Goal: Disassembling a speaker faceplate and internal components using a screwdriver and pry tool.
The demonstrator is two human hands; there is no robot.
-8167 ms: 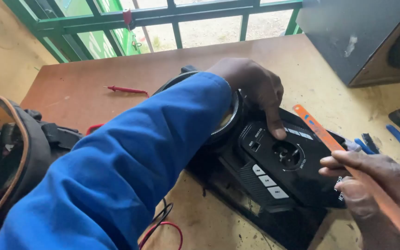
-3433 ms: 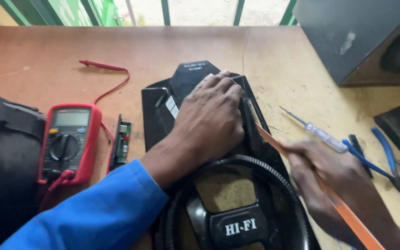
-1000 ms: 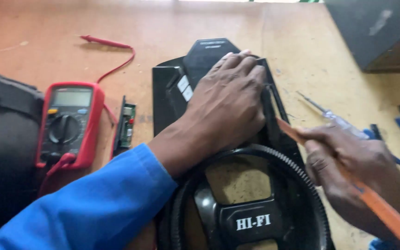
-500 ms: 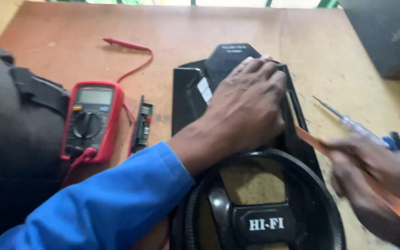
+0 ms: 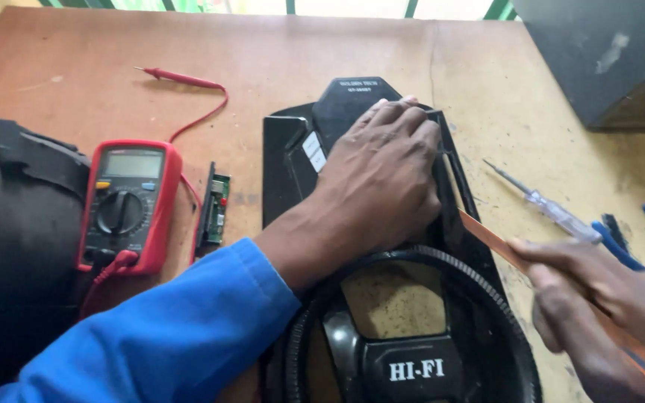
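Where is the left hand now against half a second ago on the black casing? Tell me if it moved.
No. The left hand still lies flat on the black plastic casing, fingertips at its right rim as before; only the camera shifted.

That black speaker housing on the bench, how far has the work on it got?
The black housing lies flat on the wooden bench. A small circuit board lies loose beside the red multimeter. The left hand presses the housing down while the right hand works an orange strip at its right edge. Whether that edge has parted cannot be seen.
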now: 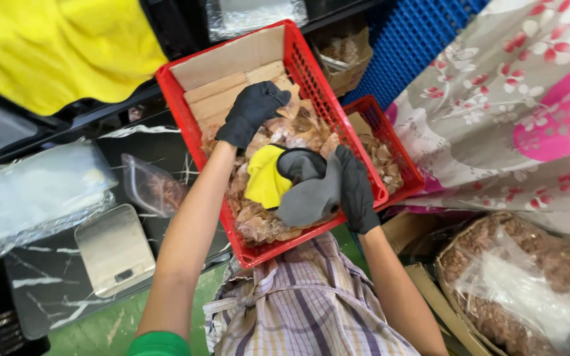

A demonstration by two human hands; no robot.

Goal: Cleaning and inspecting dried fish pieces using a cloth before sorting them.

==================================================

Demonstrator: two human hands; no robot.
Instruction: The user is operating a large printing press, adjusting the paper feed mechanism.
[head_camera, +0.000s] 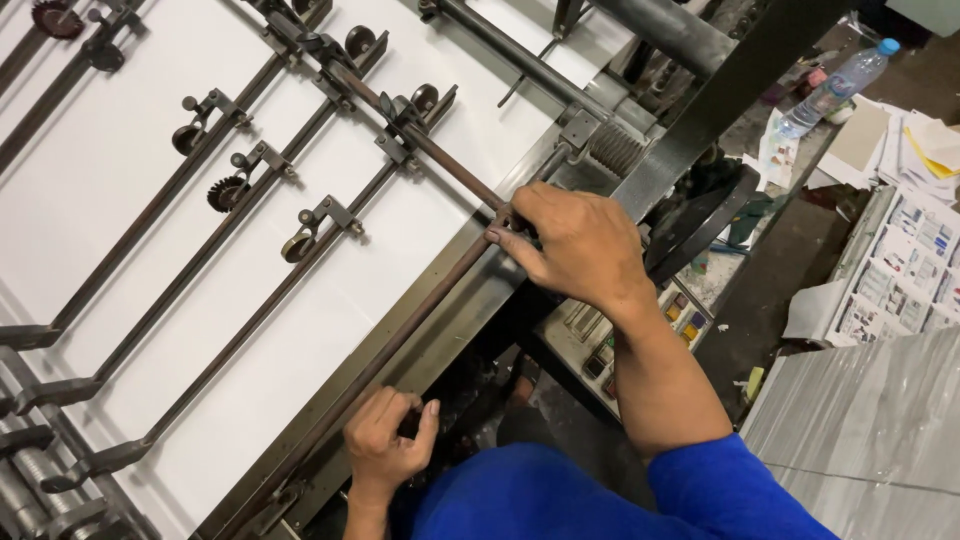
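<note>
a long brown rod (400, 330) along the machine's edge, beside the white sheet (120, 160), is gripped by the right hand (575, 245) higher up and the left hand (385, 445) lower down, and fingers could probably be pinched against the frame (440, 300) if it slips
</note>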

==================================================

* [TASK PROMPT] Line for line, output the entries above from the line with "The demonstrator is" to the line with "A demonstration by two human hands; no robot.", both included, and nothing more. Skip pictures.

* [RESULT]
The demonstrator is two human hands; there is no robot.
-8167 ms: 
-3433 ms: 
-1000 ms: 
-500 ms: 
+0 ms: 
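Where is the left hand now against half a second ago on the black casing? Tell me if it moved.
No. The left hand still lies flat on the black plastic casing, fingertips at its right rim as before; only the camera shifted.

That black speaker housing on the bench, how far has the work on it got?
The black housing lies flat on the wooden bench. A small circuit board lies loose beside the red multimeter. The left hand presses the housing down while the right hand works an orange strip at its right edge. Whether that edge has parted cannot be seen.
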now: 

A demonstration by two human hands; no robot.

With this output, the exercise is done.